Lemon Yogurt Pound Cake
Cuisine: American
Author: Cookie Madness
Prep time: 15 mins
Cook time: 75 mins
Total time: 1 hour 30 mins
Lemon Yogurt Pound Cake from Stonyfield Farms yogurt.
  • 2 cups all purpose flour (9 oz)
  • 1/4 tsp. baking soda
  • 1/4 tsp. baking powder
  • 1/2 teaspoon salt
  • 12 tablespoons unsalted butter
  • 1 2/3 cups granulated sugar
  • 4 large eggs, room temperature
  • 1 tsp. vanilla (if using vanilla yogurt, use ¾)
  • 2/3 cup Stonyfield Farm plain or vanilla yogurt
  • 3 Tbs. lemon juice
  • 2 tsp. lemon peel, grated
  1. Preheat oven to 325 degrees. Spray a 9x5 loaf pan with flour-added cooking spray.

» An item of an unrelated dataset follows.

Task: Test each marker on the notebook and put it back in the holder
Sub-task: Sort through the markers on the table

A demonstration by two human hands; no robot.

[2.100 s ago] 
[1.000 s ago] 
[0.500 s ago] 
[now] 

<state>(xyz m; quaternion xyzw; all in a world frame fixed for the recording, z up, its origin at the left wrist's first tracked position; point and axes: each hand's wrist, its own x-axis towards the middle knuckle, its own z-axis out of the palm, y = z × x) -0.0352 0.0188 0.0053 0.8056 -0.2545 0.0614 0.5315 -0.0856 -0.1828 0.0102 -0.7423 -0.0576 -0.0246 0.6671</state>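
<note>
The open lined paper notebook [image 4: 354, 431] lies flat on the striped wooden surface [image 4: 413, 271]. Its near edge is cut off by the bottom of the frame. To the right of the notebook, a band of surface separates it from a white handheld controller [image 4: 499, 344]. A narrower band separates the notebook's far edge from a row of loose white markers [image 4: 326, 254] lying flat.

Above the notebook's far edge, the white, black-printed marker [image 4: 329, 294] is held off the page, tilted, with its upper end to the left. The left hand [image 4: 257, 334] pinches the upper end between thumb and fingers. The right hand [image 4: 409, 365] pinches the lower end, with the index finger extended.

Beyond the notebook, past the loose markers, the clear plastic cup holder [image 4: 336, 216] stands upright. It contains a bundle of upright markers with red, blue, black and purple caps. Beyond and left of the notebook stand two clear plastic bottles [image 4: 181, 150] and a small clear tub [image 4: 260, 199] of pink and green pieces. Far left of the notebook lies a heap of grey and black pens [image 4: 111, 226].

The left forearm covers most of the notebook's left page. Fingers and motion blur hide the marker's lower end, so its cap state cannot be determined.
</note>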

  2. Sift together flour, baking soda, and baking powder. Stir in the salt.
  3. Cream butter in large mixing bowl. Gradually add sugar, beat until light and fluffy (3-5 minutes). Add eggs, one at a time, beating well after each addition. Add vanilla.

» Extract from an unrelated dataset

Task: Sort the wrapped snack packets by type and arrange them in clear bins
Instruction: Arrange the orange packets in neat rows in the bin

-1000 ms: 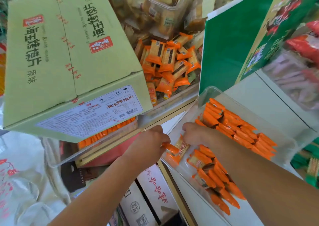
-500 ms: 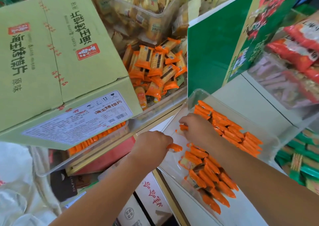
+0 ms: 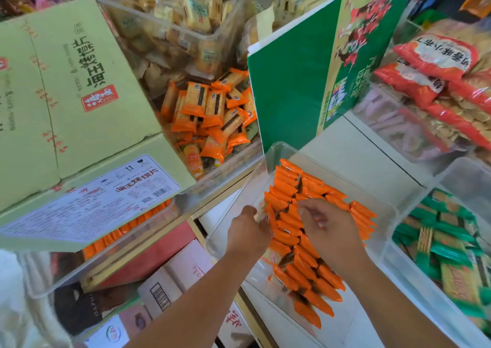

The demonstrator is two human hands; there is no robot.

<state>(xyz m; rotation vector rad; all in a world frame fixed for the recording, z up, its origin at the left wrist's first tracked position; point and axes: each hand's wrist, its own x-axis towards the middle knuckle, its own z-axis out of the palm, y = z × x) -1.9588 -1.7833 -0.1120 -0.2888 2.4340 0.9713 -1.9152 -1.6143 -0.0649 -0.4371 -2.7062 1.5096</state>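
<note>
Left hand and right hand have moved up the clear bin at lower centre, over its orange snack packets. Left hand pinches 1 packet by the bin's left wall. Right hand's curled fingers are blurred, perhaps empty.

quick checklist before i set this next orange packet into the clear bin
1. Left hand pinches a packet at its fingertips: ok.
2. Right hand free to steady the rows: cannot tell, its fingers are blurred.
3. Held packet matches the orange packets already in the bin: ok, as far as its visible edge shows.
4. Clear bin has bare floor left of the rows: ok.
5. Green packets lie outside this bin: ok.
</note>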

  4. Mix together yogurt, lemon juice and lemon peel. Add dry ingredients and lemon mixture alternately to egg mixture, mixing until dry ingredients are just moistened. Pour batter into pan. Bake 1 hour 15 minutes until lightly brown.
  5. Cool 10 minutes on a rack before removing from pan.